Manufactured parts — Example: Radiator, battery, etc., needed by a car manufacturer.
Supplies or Consumables — Example: Lubricants, oils, etc.
Characteristics of Industrial Goods
1. Heavy investment in Industrial goods
The production of industrial goods calls for heavy capital investment. Most of the companies involved in the production of industrial goods raise capital by issuing shares and debentures and also by resorting to borrowing from financial institutions.
2. Complex nature of products
Industrial goods always appear to be complex in view of their technical nature. It is not possible for a layman to assess the value of such goods. One has to have technical knowledge to be able to assess them.
3. Derived demand for Industrial goods
The demand for industrial goods is a derived demand. i.e., it is influenced by the demand for the goods they help to manufacture. For example. the demand for a soft drink making plant will be determined by the demand for soft drink.
4. Limited number of Buyers
When compared to consumer and agricultural goods, the number of buyers of industrial goods is limited. Such buyers are also found in certain regions.
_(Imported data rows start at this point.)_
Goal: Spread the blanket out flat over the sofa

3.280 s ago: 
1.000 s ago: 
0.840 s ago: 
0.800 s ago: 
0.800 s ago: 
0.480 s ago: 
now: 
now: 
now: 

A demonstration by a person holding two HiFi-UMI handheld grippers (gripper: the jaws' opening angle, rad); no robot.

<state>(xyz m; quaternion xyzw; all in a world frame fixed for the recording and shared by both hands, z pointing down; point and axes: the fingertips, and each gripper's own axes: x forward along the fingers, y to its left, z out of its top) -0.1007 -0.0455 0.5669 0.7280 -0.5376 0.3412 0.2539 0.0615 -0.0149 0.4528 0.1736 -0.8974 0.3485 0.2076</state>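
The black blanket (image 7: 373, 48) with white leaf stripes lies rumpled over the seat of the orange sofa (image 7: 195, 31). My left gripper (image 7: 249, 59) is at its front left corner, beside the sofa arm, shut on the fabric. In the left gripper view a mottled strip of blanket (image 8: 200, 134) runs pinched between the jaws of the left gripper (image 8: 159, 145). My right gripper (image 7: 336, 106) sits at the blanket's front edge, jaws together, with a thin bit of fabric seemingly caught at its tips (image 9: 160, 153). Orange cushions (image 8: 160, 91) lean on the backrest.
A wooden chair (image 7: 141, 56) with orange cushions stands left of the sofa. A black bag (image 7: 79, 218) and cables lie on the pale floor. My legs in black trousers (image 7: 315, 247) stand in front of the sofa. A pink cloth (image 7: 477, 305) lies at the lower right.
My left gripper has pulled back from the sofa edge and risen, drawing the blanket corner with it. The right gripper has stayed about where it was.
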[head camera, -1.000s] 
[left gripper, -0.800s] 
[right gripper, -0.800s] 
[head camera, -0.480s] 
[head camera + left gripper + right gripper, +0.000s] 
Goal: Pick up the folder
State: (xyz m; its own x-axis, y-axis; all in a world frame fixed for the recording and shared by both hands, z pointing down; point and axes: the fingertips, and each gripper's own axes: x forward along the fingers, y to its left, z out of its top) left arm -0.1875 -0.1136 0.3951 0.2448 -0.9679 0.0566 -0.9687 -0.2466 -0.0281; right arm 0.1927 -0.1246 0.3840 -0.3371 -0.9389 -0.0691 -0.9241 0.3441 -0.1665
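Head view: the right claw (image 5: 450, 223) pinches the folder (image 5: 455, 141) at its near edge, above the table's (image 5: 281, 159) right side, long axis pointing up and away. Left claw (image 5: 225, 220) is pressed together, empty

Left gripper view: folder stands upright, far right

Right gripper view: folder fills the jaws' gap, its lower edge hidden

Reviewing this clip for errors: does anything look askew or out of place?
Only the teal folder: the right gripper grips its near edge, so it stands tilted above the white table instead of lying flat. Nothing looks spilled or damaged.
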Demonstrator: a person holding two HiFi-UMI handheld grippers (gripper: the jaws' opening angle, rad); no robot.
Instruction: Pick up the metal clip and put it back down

For example, most of the buyers of machines needed for making cotton cloth are found in and around Coimbatore in Tamilnadu.
5. Inelastic demand
The demand for industrial goods is relatively inelastic, i.e., it is not affected by changes in price.
6. Buying is always a group process
Purchase of consumer or agricultural goods can be undertaken by an individual. But in the case of industrial goods, a group or a team is generally involved in the purchase. The team may consist of engineers, financial experts and others.
7. Higher purchase value of Industrial goods
As industrial goods are very highly priced, each purchase involves a very high amount. This is in contrast to consumer and agricultural goods where the amount involved in each purchase is much less.
8. After-sale service of Industrial goods
This is something which is always important in the marketing of industrial goods. The seller must ensure regular repair and maintenance service to the buyer.
9. Seller’s reputation
The seller’s reputation is generally not important in the market for agricultural goods. It is important to a certain extent in the market for consumer goods, particularly in the case of durable goods. The reputation of the seller is vital in the case of industrial goods. The buyers would always prefer to buy from reputed suppliers rather than from an unknown source.
Another peculiar feature of industrial goods marketing is that the seller may enter into a leasing agreement with the user instead of making an outright sale of the machinery. This does not apply to consumer goods.
11. Rational and not emotional buying
In the case of consumer goods, the buying decision is influenced by status, prestige and such other emotional factors. The buyer of industrial goods, on the other hand, makes an objective analysis of the utility of the product before taking the purchase decision.
12. Greater awareness of the buyers
The buyers of consumer goods may not hive absolute knowledge of the goods they buy. They adopt a casual approach to buying. On the other hand, the buyers of industrial goods have thorough knowledge of the product, its source of supply, the alternative models available, the price of the competing models, etc.
13. Shorter channel of distribution
The marketers of industrial goods usually supply the goods directly to their customers. Wholesalers, retailers and others who work actively in the consumer and agricultural goods markets are generally absent in the market for industrial goods.
The marketers of industrial goods resort to direct supply mainly because the number of buyers is less and such buyers are also found in certain regions only.
Different types of buyers of Industrial Goods
The buyers of industrial goods usually fall under the following three categories:
1. Those who buy components
A car manufacturer may, for example, buy radiators, batteries, etc., from the manufacturers of these components.
2. Those who buy and install machines
The same car manufacturer may install a machinery to check the wheel alignment. Here, the machine is purchased for service purposes.
3. Those who buy for resale
They are the distributors of industrial goods. For example, there are distributors for car radiators, car batteries and so on.